Employees at REC Silicon recently signed a letter asking the Trump administration to negotiate some sort of comprehensive deal with China that settles all parts of the solar cell-polysilicon dispute.
But doing so will be a tricky proposition because any dealing with China involves so many economic and geopolitical elements. Will China continue to buy U.S. debt? Can China be persuaded to rein in North Korea or play nice with other Asian countries? Will China be allowed to buy American companies, especially those with national-security implications?
The Trump administration has to balance those considerations with its own domestic political concerns.
Impatience is growing among those who backed Trump for the promise of a more aggressive trade policy. They particularly want to see some action on steel (not a huge presence in the Northwest, but we have some) and aluminum (Washington has two smelters, one operating, one idled).

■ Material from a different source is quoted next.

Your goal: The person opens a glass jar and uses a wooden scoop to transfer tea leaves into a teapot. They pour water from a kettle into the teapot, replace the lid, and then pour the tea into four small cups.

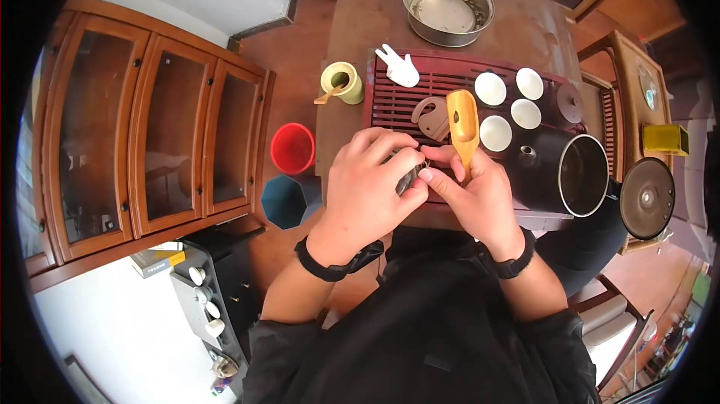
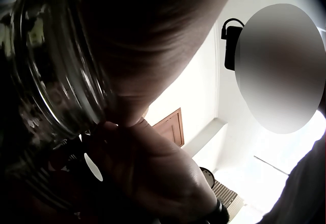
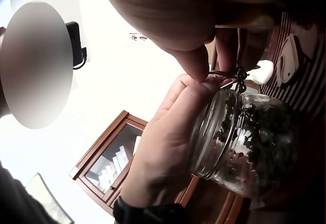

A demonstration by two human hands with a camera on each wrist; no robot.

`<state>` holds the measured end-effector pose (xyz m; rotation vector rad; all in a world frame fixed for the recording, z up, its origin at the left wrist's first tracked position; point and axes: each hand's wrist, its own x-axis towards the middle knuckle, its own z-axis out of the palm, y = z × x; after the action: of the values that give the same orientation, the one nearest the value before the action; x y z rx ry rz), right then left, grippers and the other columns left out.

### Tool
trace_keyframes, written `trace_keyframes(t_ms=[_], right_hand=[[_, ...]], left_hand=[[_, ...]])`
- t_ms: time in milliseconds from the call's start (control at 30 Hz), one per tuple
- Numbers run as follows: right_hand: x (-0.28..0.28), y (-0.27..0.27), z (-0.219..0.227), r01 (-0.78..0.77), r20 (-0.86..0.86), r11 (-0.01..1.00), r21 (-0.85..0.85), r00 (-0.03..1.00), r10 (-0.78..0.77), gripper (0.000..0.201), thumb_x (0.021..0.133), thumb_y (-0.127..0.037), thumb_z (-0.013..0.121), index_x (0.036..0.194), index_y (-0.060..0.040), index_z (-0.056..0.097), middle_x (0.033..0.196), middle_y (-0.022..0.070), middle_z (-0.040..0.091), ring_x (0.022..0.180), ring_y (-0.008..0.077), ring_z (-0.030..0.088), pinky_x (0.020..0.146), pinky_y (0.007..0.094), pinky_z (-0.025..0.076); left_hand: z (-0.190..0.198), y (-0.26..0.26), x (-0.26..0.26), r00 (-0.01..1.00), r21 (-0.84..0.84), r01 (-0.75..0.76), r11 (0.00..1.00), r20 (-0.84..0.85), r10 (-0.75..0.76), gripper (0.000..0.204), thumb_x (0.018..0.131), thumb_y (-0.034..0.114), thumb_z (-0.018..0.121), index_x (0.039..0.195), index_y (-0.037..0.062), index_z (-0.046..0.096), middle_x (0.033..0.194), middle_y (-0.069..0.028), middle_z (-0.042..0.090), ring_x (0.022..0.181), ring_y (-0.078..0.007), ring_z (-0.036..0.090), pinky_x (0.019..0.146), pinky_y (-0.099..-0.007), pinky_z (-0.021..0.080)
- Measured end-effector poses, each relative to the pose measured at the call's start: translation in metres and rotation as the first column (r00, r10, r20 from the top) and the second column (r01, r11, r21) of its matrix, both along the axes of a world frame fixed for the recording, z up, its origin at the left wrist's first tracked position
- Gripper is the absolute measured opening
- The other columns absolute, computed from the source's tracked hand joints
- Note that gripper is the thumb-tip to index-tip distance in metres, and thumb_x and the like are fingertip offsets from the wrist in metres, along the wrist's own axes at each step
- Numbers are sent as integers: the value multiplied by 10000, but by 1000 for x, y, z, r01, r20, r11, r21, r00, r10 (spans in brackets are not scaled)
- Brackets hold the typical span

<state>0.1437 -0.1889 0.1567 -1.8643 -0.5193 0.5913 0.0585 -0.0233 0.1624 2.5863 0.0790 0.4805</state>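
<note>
My left hand (image 1: 367, 179) curls round a clip-top glass jar (image 3: 265, 142), which lies tilted and holds dark, leafy bits like tea leaves. In the head view the fingers hide most of the jar. A bamboo tea scoop (image 1: 463, 123) stands up out of my right hand (image 1: 484, 194), held in its curled fingers. That hand's thumb and fingertips meet the left hand's at the wire clasp (image 3: 240, 77) by the jar's lid. In the left wrist view the jar's ribbed glass rim (image 2: 61, 61) shows close up.
Beyond the hands, a slatted tea tray (image 1: 442, 66) bears several white cups (image 1: 490, 89), a white hand-shaped ornament (image 1: 397, 66) and a brown flat piece (image 1: 430, 117). A black pot (image 1: 547, 171) stands right, a metal basin (image 1: 448, 8) at the back, a green holder (image 1: 343, 83) left.
</note>
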Motion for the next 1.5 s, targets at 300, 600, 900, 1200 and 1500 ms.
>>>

With congressional elections looming later this year and its political support tenuous at the moment, the administration may feel compelled to fulfill the rhetoric with specific trade measures, including duties and tariffs (mindful, of course, that every trade case, however it’s resolved or isn’t, creates winners and losers in the domestic economy).
But trade, by its very nature, is not a unilateral deal. Those pushed may push back, as the Canadians did when Boeing got the federal government to slap duties on Bombardier planes sold in the United States. Canada and Mexico seem disinclined at the moment to rework NAFTA, nor does China feel the need to agree with whatever the United States asks for.
Meanwhile, 2018 could be a prime year for other countries and trade blocs such as Europe to take a whack at U.S. tech companies like Google, Facebook and Amazon, which are seen as too big, too powerful and too American.
All that promises to make 2018 a busy, and noisy, year for trade disputes. We may be way out here on the opposite coast from where those decisions will be made, but given our ports and our globally influential companies and products, whatever the dispute, we’re likely to be right in the thick of the consequences.